- **Exercise**
Below are records; please set down exactly the lines from the first through the one containing "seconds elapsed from".

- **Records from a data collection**
Segment Open
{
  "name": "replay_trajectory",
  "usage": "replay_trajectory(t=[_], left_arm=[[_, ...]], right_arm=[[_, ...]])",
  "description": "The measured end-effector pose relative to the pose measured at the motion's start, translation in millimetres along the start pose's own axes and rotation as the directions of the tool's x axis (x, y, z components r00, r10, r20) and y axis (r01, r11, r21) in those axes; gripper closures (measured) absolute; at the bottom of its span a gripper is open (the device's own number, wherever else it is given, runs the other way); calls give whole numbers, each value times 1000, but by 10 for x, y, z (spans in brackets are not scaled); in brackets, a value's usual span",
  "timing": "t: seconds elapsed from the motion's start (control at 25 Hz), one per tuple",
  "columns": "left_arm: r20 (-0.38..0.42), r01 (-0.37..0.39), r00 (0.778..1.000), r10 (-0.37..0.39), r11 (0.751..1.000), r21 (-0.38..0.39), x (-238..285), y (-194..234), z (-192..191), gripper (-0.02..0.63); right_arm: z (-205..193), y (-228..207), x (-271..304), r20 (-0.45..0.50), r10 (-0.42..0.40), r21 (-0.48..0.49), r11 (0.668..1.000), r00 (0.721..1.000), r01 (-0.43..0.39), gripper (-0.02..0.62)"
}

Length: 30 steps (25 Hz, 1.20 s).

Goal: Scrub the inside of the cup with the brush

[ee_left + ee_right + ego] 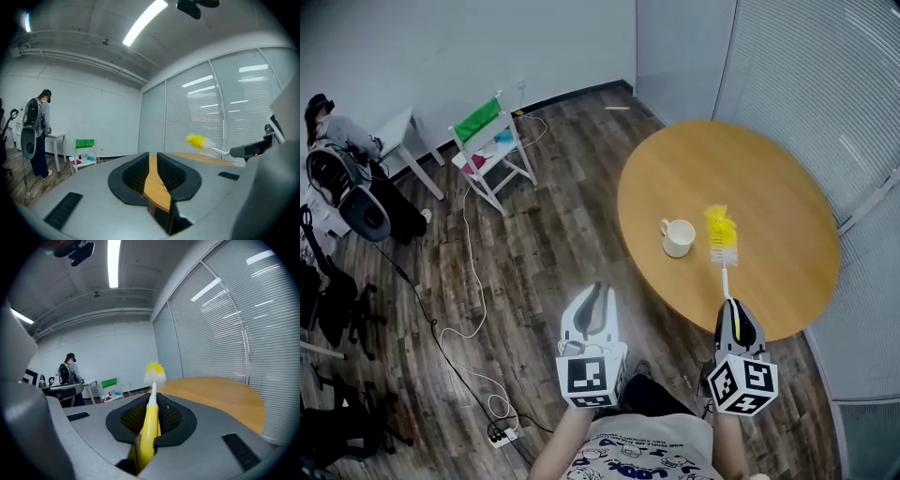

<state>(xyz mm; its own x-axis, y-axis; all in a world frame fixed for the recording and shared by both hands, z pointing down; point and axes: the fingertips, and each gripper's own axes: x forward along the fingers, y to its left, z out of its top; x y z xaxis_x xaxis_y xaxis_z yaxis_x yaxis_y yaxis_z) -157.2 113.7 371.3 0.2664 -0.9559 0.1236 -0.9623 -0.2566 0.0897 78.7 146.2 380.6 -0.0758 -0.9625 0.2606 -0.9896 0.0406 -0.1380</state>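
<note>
A white cup point(678, 236) stands on the round wooden table point(787, 187), near its left side. My right gripper point(733, 309) is at the table's near edge, shut on the yellow handle of the brush point(722, 236). The brush's yellow and white bristle head hovers just right of the cup, outside it. In the right gripper view the brush point(154, 373) sticks straight out from between the jaws of the right gripper point(152, 400). My left gripper point(598, 291) hangs over the floor left of the table, shut and holding nothing. The left gripper view shows the left gripper point(153, 158) and the brush point(196, 139).
A small folding chair point(492, 150) with a green back stands on the wood floor at the rear. A person point(342, 178) stands by a white table point(403, 127) at far left. A white cable point(473, 281) runs to a power strip point(502, 434). Blinds point(825, 66) line the right wall.
</note>
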Motion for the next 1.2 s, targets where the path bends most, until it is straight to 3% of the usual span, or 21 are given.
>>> replay_trajectory(t=[0.28,0.6,1.2], left_arm=[[-7,-11,1000,11,1000,-3,600,-62,180,548],[-31,-8,1000,7,1000,-8,896,-162,129,548],[-156,92,984,-92,996,-9,1351,-249,-212,548]], right_arm=[[278,-229,516,-11,13,4,1000,1000,-13,549],[261,-406,756,-33,24,18,1000,999,-24,549],[100,-497,1002,-88,-25,54,998,996,29,549]])
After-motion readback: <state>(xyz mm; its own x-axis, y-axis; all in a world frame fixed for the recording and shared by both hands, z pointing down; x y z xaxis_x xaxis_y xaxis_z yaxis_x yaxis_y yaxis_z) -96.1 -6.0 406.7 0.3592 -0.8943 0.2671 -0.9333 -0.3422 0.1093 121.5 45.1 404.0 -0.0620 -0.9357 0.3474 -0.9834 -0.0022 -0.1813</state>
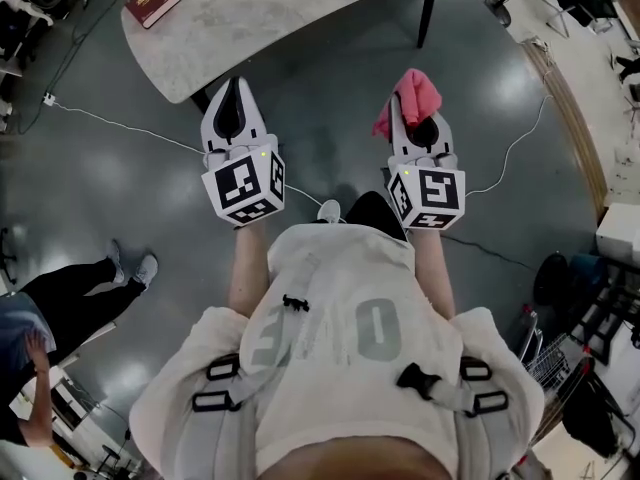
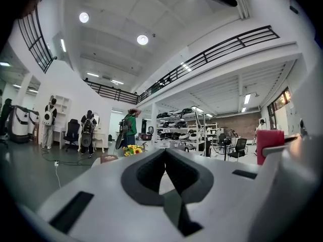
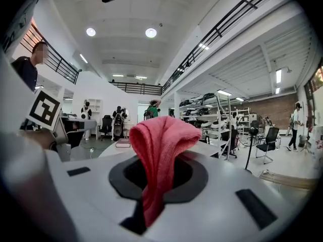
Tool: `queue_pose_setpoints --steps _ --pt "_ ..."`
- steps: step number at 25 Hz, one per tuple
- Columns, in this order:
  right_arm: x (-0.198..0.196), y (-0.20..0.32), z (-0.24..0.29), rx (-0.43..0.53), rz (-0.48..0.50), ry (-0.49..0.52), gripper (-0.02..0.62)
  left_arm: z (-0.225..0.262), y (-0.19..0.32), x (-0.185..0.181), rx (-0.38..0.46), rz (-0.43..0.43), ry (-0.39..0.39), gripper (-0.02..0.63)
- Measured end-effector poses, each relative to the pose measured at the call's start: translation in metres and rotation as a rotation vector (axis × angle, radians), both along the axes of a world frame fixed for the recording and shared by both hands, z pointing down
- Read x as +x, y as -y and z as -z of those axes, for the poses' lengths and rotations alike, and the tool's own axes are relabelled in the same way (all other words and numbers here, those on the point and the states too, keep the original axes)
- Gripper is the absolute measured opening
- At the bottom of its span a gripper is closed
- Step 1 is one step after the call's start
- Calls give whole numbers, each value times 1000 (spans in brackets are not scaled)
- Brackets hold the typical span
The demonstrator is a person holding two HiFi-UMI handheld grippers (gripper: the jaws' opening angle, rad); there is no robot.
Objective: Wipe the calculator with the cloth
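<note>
Clamping the pink cloth (image 1: pixel 408 96) between its jaws, the right gripper (image 1: pixel 416 116) is held level in front of the table's (image 1: pixel 260 28) near edge, with the cloth bunched above its tips. The left gripper (image 1: pixel 235 88) has its jaws together on nothing, beside that edge. A red book (image 1: pixel 152 1) lies near the table's left corner.

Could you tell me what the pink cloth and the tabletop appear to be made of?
The cloth looks like soft woven or knitted fabric, possibly microfibre: matte, with a fine ribbed texture and limp folds. The tabletop looks like grey stone or stone-effect laminate: a mottled, veined pattern with a dull sheen.
</note>
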State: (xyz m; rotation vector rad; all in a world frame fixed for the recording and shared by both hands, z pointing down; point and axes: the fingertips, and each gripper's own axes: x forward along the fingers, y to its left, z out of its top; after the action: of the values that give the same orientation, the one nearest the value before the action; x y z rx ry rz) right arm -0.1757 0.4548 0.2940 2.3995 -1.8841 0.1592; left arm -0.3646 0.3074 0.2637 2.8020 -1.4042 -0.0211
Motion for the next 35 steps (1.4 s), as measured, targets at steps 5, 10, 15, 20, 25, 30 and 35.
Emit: queue_pose_setpoints --steps 5,10,15,20,25,30,35 --pt "18 5 1 4 -11 9 55 8 13 3 26 23 -7 20" --pt "40 17 1 34 -10 -10 55 13 22 8 58 52 -39 20" --pt "71 41 -1 84 16 -34 55 -2 46 30 70 99 -52 20" --pt "115 84 -2 90 41 -28 55 4 83 73 82 110 -44 20" --pt "175 140 5 72 83 -44 55 11 127 135 60 131 -45 20" --pt "241 225 15 38 163 -41 54 18 192 195 26 191 -45 21" --pt "301 327 26 27 255 -64 55 32 270 254 41 262 -38 21"
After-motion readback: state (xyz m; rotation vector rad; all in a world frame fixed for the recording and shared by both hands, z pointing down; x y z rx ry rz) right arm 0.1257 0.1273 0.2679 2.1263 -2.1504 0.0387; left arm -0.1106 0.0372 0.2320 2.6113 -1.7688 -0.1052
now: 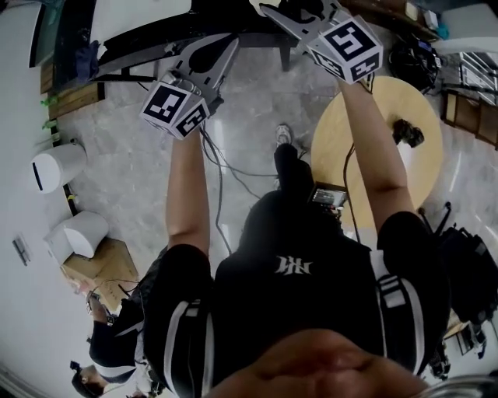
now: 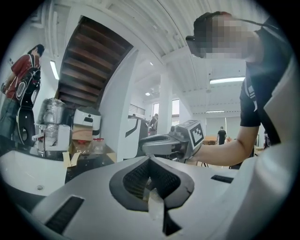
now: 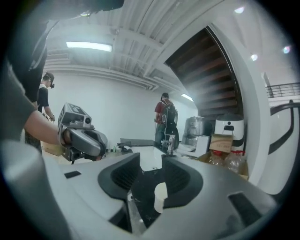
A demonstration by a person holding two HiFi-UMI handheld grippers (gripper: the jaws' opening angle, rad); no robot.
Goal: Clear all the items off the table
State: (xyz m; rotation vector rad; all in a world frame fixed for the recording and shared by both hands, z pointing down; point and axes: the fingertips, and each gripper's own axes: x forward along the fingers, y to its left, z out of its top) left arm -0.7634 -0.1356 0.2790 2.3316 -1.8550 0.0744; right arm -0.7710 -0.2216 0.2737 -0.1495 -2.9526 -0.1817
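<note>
Both grippers are lifted high and point out level into the room. In the head view my left gripper (image 1: 221, 47) and my right gripper (image 1: 274, 11) reach over the near edge of a dark table (image 1: 148, 35). The left gripper (image 2: 150, 160) has its pads together with nothing between them. The right gripper (image 3: 147, 165) stands open, its gap empty. Each shows in the other's view: the right gripper (image 2: 174, 139) and the left gripper (image 3: 80, 138). A far tabletop (image 3: 140, 152) carries small items (image 3: 169, 140).
A round wooden table (image 1: 366, 159) with a black object (image 1: 408, 133) stands at the right on the stone floor. Cables (image 1: 222, 167) trail over the floor. White appliances and a cardboard box with bottles (image 3: 225, 157) are stacked beside a stair. A person in red (image 3: 166, 117) stands further off.
</note>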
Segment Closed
- **Written answer**
{
  "name": "replay_trajectory",
  "usage": "replay_trajectory(t=[_], left_arm=[[_, ...]], right_arm=[[_, ...]])",
  "description": "The measured end-effector pose relative to the pose measured at the motion's start, translation in millimetres along the start pose's own axes and rotation as the directions of the tool's x axis (x, y, z components r00, r10, r20) and y axis (r01, r11, r21) in those axes; gripper closures (measured) absolute; at the bottom of its span a gripper is open (the device's own number, wherever else it is given, runs the other way); calls give whole numbers, each value times 1000, but by 10 for x, y, z (spans in brackets are not scaled); in brackets, a value's usual span",
  "timing": "t: seconds elapsed from the motion's start (control at 25 Hz), one per tuple",

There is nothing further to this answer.